▸ **PROBLEM TO SOLVE**: Transcribe exactly the lines that fall between the one holding "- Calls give" and the one holding "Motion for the", inclusive, from the entries below.

▸ **DATASET RECORDS**:
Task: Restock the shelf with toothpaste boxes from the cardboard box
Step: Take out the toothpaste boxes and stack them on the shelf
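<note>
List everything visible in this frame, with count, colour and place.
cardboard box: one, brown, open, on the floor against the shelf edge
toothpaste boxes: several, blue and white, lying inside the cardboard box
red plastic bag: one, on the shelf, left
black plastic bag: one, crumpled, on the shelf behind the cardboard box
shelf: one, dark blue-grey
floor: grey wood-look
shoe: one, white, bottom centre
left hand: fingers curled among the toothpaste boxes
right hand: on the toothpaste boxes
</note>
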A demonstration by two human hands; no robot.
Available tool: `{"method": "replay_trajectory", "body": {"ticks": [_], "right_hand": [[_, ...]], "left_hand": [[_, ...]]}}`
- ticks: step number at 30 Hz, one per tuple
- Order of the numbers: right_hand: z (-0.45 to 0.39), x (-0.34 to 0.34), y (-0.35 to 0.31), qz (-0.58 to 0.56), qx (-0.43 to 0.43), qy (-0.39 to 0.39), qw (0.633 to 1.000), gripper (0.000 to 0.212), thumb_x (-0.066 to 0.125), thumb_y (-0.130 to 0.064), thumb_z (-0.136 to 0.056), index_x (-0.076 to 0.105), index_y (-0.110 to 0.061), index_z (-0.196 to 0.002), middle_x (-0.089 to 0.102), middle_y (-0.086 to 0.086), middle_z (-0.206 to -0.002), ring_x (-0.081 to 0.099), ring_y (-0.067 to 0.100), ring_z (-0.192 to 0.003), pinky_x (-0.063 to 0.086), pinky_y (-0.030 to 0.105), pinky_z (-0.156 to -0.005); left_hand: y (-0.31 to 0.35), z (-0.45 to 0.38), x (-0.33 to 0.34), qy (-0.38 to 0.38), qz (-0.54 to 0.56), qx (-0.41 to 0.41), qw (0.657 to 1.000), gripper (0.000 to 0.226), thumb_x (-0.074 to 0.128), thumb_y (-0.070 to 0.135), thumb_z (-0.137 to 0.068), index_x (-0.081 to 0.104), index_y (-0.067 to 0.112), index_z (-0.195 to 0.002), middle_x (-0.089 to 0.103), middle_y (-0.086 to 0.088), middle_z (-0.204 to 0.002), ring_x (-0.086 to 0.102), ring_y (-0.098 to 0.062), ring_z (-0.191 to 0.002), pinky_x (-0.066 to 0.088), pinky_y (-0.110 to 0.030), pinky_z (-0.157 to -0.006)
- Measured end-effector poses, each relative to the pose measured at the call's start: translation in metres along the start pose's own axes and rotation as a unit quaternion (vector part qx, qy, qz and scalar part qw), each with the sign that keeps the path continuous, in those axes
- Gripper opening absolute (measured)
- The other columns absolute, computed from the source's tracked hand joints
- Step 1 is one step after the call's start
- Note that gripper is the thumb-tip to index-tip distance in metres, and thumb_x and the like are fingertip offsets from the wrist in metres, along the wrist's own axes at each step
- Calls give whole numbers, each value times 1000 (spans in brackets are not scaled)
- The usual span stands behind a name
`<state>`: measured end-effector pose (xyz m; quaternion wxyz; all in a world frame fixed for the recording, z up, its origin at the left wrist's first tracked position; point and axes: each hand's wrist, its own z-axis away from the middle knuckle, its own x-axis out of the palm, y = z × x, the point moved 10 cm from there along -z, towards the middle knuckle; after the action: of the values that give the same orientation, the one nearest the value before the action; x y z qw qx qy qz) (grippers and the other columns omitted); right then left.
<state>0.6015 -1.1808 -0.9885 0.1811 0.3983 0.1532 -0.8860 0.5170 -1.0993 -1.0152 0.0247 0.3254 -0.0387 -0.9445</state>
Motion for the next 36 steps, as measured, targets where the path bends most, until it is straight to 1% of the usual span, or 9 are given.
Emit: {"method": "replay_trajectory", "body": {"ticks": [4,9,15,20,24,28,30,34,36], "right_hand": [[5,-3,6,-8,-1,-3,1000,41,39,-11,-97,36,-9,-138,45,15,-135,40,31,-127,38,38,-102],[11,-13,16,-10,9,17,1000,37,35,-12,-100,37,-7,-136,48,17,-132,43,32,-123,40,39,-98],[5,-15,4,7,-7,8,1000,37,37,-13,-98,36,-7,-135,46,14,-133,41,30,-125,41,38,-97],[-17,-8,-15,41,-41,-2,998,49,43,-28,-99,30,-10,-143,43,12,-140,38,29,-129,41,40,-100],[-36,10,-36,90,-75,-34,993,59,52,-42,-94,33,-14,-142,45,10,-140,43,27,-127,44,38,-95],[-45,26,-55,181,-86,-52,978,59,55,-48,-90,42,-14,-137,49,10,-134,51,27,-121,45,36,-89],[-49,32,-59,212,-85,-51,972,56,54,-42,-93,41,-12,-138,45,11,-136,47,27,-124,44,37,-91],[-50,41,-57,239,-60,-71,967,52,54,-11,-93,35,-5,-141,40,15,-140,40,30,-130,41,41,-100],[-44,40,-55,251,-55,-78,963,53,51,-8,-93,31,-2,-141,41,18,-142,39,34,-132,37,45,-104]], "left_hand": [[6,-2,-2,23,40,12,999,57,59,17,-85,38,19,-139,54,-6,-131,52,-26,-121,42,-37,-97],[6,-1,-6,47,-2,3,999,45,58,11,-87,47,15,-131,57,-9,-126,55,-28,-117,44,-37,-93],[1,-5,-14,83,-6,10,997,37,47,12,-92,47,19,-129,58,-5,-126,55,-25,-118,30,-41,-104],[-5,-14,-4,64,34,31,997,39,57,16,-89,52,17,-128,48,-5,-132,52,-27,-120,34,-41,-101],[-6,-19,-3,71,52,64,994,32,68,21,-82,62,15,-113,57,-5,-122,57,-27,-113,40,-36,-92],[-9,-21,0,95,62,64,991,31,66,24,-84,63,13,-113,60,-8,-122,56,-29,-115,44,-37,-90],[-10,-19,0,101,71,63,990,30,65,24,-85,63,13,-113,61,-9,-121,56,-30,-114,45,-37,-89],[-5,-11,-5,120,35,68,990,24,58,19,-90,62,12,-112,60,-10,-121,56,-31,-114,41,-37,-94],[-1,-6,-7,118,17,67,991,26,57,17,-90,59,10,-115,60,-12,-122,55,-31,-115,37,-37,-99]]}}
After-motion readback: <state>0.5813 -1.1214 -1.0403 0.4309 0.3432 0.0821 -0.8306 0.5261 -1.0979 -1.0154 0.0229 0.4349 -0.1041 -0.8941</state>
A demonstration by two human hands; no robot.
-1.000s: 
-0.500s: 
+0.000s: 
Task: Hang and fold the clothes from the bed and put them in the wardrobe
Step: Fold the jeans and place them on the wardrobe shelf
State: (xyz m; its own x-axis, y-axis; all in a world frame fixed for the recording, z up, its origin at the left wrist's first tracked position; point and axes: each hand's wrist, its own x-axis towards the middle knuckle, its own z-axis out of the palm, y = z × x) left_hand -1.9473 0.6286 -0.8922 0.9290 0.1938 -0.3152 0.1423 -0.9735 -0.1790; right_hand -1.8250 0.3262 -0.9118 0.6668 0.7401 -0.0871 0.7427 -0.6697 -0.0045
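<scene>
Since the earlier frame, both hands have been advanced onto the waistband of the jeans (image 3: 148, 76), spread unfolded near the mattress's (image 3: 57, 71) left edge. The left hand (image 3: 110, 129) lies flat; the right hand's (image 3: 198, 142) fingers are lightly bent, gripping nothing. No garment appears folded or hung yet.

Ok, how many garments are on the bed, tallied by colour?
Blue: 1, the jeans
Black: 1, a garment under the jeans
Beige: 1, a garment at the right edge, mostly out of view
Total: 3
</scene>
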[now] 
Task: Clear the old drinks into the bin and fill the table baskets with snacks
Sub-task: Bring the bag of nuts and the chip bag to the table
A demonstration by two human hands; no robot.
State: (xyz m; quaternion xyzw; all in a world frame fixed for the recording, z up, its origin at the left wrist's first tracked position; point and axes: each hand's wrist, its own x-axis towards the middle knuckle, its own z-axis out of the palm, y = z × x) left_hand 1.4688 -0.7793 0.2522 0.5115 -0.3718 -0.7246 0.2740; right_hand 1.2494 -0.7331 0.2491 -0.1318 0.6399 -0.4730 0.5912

▸ **RESULT**:
- Calls give whole numbers, each value times 1000 (spans in brackets are not scaled)
- The usual span stands behind a name
`<state>`: measured end-effector pose (xyz m; quaternion wxyz; all in a world frame fixed for the recording, z up, its origin at the left wrist's first tracked position; point and axes: each hand's wrist, its own z-axis away from the middle knuckle, its own x-axis out of the palm, y = z × x, the point moved 10 cm from there along -z, towards the middle knuckle; after the action: of the values that give the same orientation, the one nearest the value before the action; x y z qw qx qy qz) (grippers and the other columns omitted); right then left.
<state>0.6015 -1.1808 -0.9885 0.1811 0.3983 0.1532 -0.8860 0.5170 -1.0993 -1.0152 0.0247 0.3254 -0.0387 -0.9445</state>
Motion for the next 36 steps, as measured, targets where the path bends most, until it is straight to 1% of the usual span, or 9 are given.

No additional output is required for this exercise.